Governors grapple with pending bills as they assume office

 Laikipia Governor Ndiritu Muriithi. FILE PHOTO | NMG
Laikipia Governor Ndiritu Muriithi. FILE PHOTO | NMG 

Newly-elected governors are grappling with a problem that has received only intermittent attention in the past: pending bills.

For example, Laikipia Governor Ndiritu Muriithi has stated that his young administration has inherited Sh1.3 billion in pending bills, according to the Business Daily of September 12, 2017.

Isiolo Governor Mohammed Kuti is quoted in the Daily Nation of August 24, 2017 stating that his own fledgling administration has inherited Sh1 billion in these bills. Nor are pending bills from previous county administrations the only type of debt that counties must deal with. In April 2017, it was reported that county governments collectively owe Sh50 billion in debt inherited from the defunct local authorities.

What exactly is a pending bill in this case? It is a county / national government’s inherited obligation to pay a supplier or a lender. (For those who prefer accountant-speak, pending bills are the public sector’s equivalent of Accounts Payable.)

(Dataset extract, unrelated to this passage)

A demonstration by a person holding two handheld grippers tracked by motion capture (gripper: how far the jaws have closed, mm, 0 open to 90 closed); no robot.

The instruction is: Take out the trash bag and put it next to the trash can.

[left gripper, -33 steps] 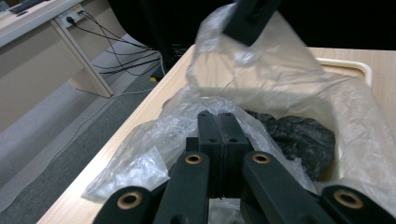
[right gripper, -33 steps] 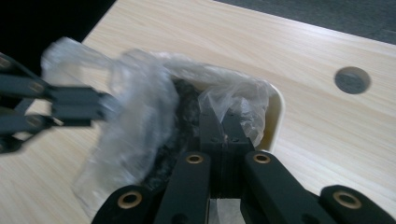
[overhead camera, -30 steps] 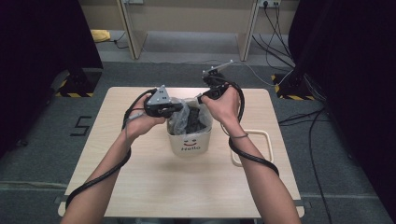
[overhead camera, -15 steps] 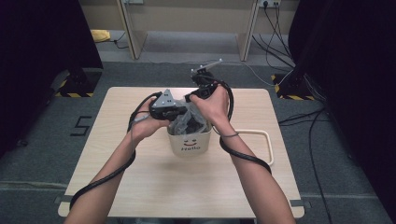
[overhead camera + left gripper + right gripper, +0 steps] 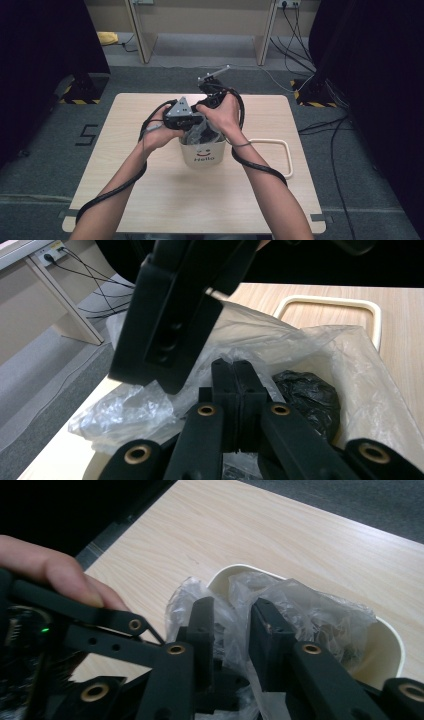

Pending bills can have the effect of crippling a county government’s ability to deliver meaningful change for its citizens. Let us take the example of Laikipia County.

According to the Annual County Governments Budget Implementation Review Report for the 2015/16 financial year (which report is issued by the Office of the Controller of Budget), Laikipia County’s development expenditure in the 2015/16 financial year was Sh1.3 billion.

In other words, paying the pending bills has the potential to wipe out Laikipia County’s entire development expenditure for one year, reducing the new governor’s five-year tenure to four in development terms.

Referencing the same report, we find that this dire situation repeats itself in Isiolo, where the Sh1 billion worth of pending bills compares almost exactly with the Sh1.1 billion worth of development expenditure in that county’s 2015/16 financial year.

It is clear, therefore, that pending bills must be dealt with to prevent them from becoming an albatross around the necks of well-meaning administrators.

In 2005 President Mwai Kibaki appointed a Pending Bills Closing Committee to conduct a forensic audit of all claims against the national government and recommend how such debts would be resolved.

This approach shows the way out: incoming administrations must carry out a review of the completeness of the pending bills owed by the county.

Thereafter, they should conduct a review to ascertain the authenticity of pending bills that categorises all pending bills into regular pending bills or irregular pending bills, based on a number of factors, including whether or not the procurement that generated a pending bill adhered to existing laws on public procurement, and/or whether goods or services in question were delivered.

After completing this exercise, one must come up with a plan for dealing with those bills that have been confirmed to be regular.

Samuel Marete is a manager with PwC Kenya’s Forensic Services.